5 Best Destinations in Iceland

Stunning views inside the vatnajokull glacier
The frozen Vatnajökull glacier provides magnificent spectacles of its ice chambers.
Aerial view of huge humpback whale, Iceland
Witness several whale species to other cetaceans in the Icelandic waters.

 Iceland is home to colorful and captivating vistas. Here we have compiled five of the best destinations that you should visit:

  • A 'Slice of the Ice' at Jökulsárlón: This iconic Icelandic natural landmark is known for its surreal scenery. A combination of sparkling icebergs, scenic ocean views, and black volcanic sands of Diamond Beach gives Jökulsárlón its oomph. Furthermore, the frosty interior of the ice caves of the Vatnajökull glacier makes for an otherworldly experience.
  • Explore the extremes at Westfjords: Situated in the remote north of Iceland, Westfjords impresses travelers with two natural phenomena—the midnight sun and the northern lights—occurring at different seasons. In Westfjords, you can head north to see Iceland's loneliest glacier, Drangajokull.
  • Steamy bath at Secret Lagoon: With a liberal spread of artificial and natural thermal pools, there is a hot dip everywhere. So if you want to escape the ever-popular Blue Lagoon, choose Secret Lagoon for a relaxing experience.
  • Whale watching at Husavik: Skjálfandi Bay is a paradise for marine wildlife enthusiasts. Alongside captivating sites of various whale species, you can also find plenty of other cetaceans here.
  • Unwind at Reykjavik: The capital city Reykjavik has everything from stunning architectural wonders like Harpa and Hallgrimskirkja to the abstract steel sculpture of Solfar, The Sun Voyager. For a glimpse of Icelandic history, there is the National Museum of Iceland and the Arbaer Open Air Museum. And do not forget to bring your dancing shoes as Reykjavik is known as a city that never sleeps.

How Long to Stay in Iceland

sunset at a waterfall in Iceland
Iceland's spectacular vistas make the country among the most photographed destinations.
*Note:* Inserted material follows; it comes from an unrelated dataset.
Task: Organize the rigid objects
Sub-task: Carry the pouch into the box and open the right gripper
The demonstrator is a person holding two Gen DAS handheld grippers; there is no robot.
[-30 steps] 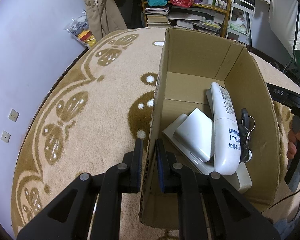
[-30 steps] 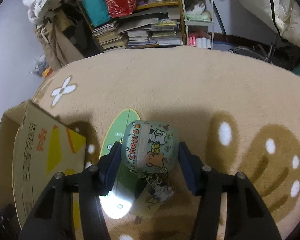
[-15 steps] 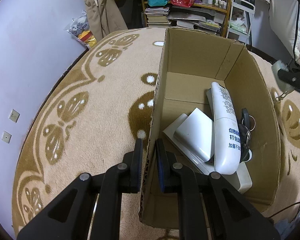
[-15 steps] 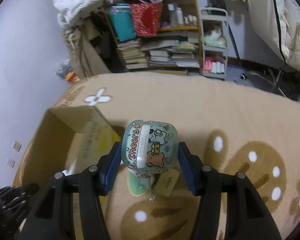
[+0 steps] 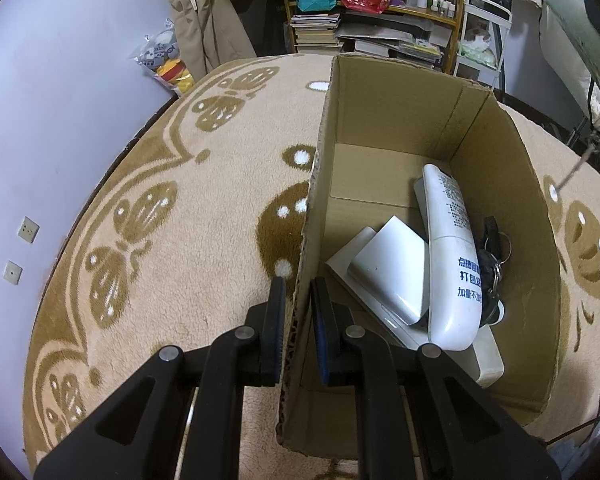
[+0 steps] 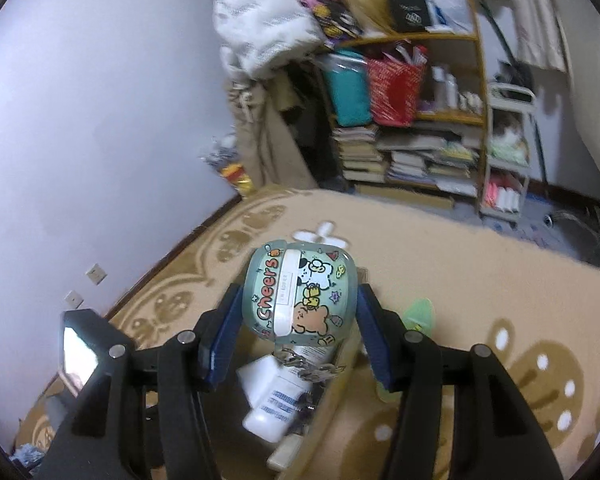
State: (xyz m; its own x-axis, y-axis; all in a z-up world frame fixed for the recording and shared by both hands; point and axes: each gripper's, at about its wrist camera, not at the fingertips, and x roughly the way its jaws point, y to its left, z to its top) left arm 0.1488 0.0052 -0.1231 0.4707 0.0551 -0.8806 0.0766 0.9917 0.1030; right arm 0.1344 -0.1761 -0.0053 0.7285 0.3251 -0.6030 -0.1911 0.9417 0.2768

Schedule your Iceland trip depending on the activities and areas you are looking to cover. For an all-around tour of the country, eight days of travel combining two regions—southern and western Iceland—can be optimal. Drive around the Ring Road and engage in a deeper exploration of natural wonders like Jokulsarlon Glacial Lagoon, Modrudalsoraefi, and Vatnajokull National Park. If you are short on time, you can assign at least three to four days to hop around some of the most prominent Icelandic highlights, like the glacial waterfalls of Gullfoss, the geothermal spa of Blue Lagoon, and the Þingvellir National Park.

More Information:
How long to Stay in Iceland
7 days in Iceland
3 days in Iceland

How to Get to Iceland

Checking flights in Iceland
There are around 20 different airlines that connect various European and North American cities with Keflavík International Airport.

The best ways to access this island country are by air or water. There are around 20 different airlines that connect various European and North American cities with Keflavík International Airport. Formally known as Leifur Eiríksson International Air Terminal, this airport is nearly a 48-kilometer drive from Reykjavik.
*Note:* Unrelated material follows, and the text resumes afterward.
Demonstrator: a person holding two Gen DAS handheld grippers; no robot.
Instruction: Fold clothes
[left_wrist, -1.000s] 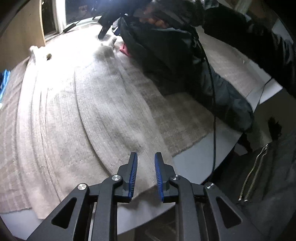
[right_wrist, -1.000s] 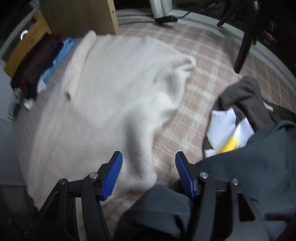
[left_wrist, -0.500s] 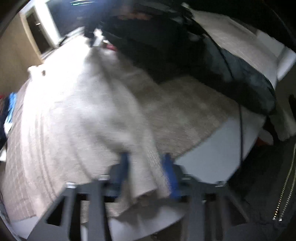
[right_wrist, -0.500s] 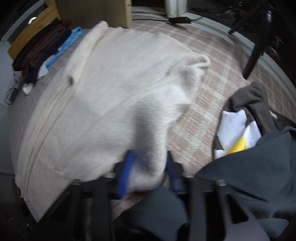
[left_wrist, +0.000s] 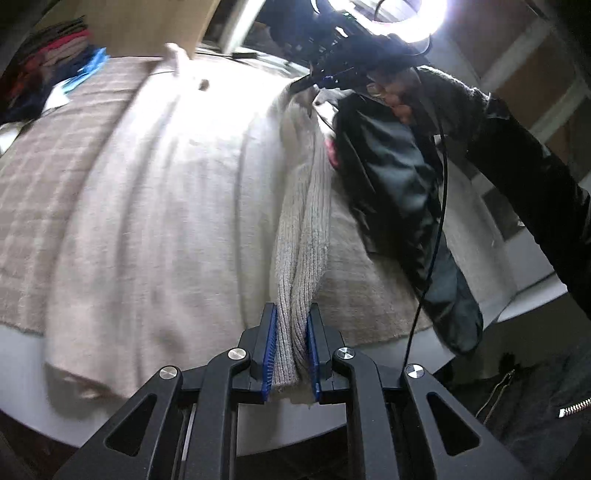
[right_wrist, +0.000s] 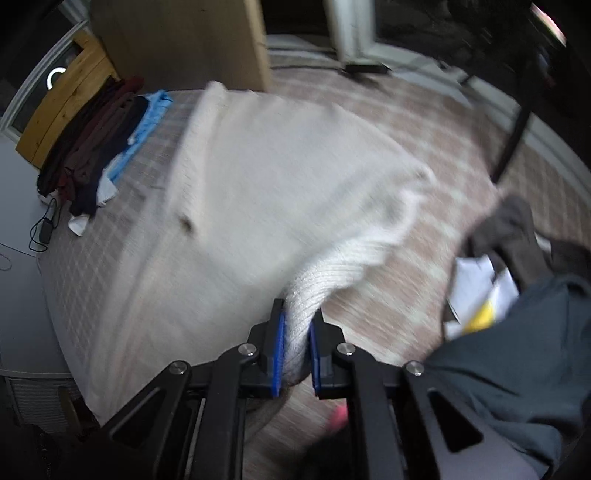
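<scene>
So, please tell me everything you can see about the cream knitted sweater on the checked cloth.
The cream sweater is a ribbed knit, soft-looking, spread mostly flat over the checked cloth. One small dark button or spot shows on it. The left hand-held gripper pinches one bunched, ribbed edge, lifted into a narrow fold. The right hand-held gripper is closing on another ribbed part, which is between its pads and raised off the cloth. A dark jacket lies against one side.

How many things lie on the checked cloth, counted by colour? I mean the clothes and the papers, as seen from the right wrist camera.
Cream: 1, the knitted sweater, pinched by the right gripper
Dark red and black: 1 stack of clothes
Light blue: 1 garment
Dark grey-green: 1 garment
Brown-grey: 1 garment
White and yellow: 1 bundle of papers
Total: 6
</scene>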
If you are bringing your own vehicle, booking a transfer on M/S Norröna from Denmark is ideal. Depending on the season, this weekly ferry might take two to three days to reach Iceland. It usually makes a six-hour stop at the Faroe Islands on its way. The final drop point is Seyðisfjörður, situated in East Fjords, in the eastern part of Iceland.

Getting Around

Kirkjufell mountain landscape
Horseriding is one of the best ways to enjoy the captivating sceneries of Iceland.

Being a compact country, getting around Iceland is comparatively easier. You can choose to fly, drive, or tour by bus. Book domestic airline tickets on Air Iceland Connect or Eagle Air. Flight fares are fairly lower, meaning it can cost less than taking a bus to the same destination. But flight availability is contingent on both weather conditions and peak season bookings. So it is advisable to book in advance.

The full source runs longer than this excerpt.